*Work to complete*
After the line containing "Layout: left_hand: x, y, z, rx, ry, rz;", copy nothing more; up to and including it, copy every line of the listing exactly from the first, leaving out the pictures.

*Raw data*
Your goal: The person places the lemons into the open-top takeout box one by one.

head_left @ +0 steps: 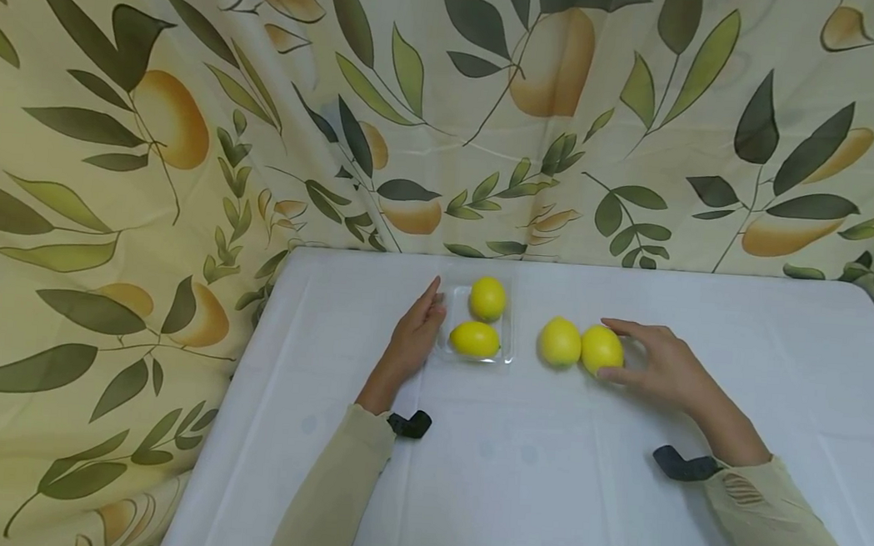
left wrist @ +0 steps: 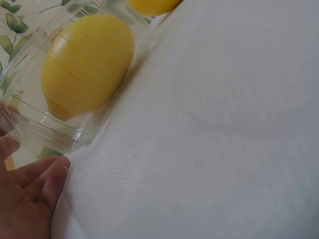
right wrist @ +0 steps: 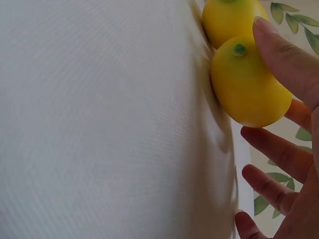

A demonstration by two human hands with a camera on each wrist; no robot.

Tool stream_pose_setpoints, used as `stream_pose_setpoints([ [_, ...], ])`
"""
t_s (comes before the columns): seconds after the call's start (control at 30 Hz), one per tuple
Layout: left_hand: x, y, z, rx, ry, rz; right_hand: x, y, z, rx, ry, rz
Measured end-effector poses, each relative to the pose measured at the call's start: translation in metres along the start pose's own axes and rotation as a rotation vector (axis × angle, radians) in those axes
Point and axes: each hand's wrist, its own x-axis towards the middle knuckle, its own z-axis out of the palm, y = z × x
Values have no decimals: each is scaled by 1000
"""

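Two yellow lemons, one at the back (head_left: 487,299) and one in front (head_left: 475,340), lie in a clear plastic tray (head_left: 505,356). My left hand (head_left: 417,329) rests along the tray's left side, its fingers fairly straight. In the left wrist view, the thumb (left wrist: 57,172) is by the tray's lower edge, close to the front lemon (left wrist: 87,67). To the right of the tray, two more lemons sit side by side on the table. My right hand (head_left: 657,362) holds the right-hand lemon (head_left: 602,350) between thumb and index finger, the other fingers spread. The neighbouring lemon (head_left: 560,341) appears to touch it.
A white cloth (head_left: 513,495) covers the table. Behind and to the left hangs a curtain (head_left: 415,138) printed with leaves and fruit. Dark straps show at the left wrist (head_left: 410,424) and the right wrist (head_left: 684,465).
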Motion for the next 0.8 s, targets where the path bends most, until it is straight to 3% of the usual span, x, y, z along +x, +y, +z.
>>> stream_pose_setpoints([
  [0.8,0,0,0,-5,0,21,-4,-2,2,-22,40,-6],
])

*Answer to this task*
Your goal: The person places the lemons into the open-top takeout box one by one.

head_left @ +0 steps: 
left wrist @ +0 steps: 
right wrist @ +0 steps: 

A demonstration by two human hands with a camera on each wrist; no robot.

Tool stream_pose_setpoints, used as `stream_pose_setpoints([ [_, ...], ])`
"""
t_s (comes before the columns): seconds after the call's start (control at 30 Hz), one per tuple
Layout: left_hand: x, y, z, rx, ry, rz; right_hand: x, y, z, rx, ry, rz

For this exercise, nothing more remains to be given.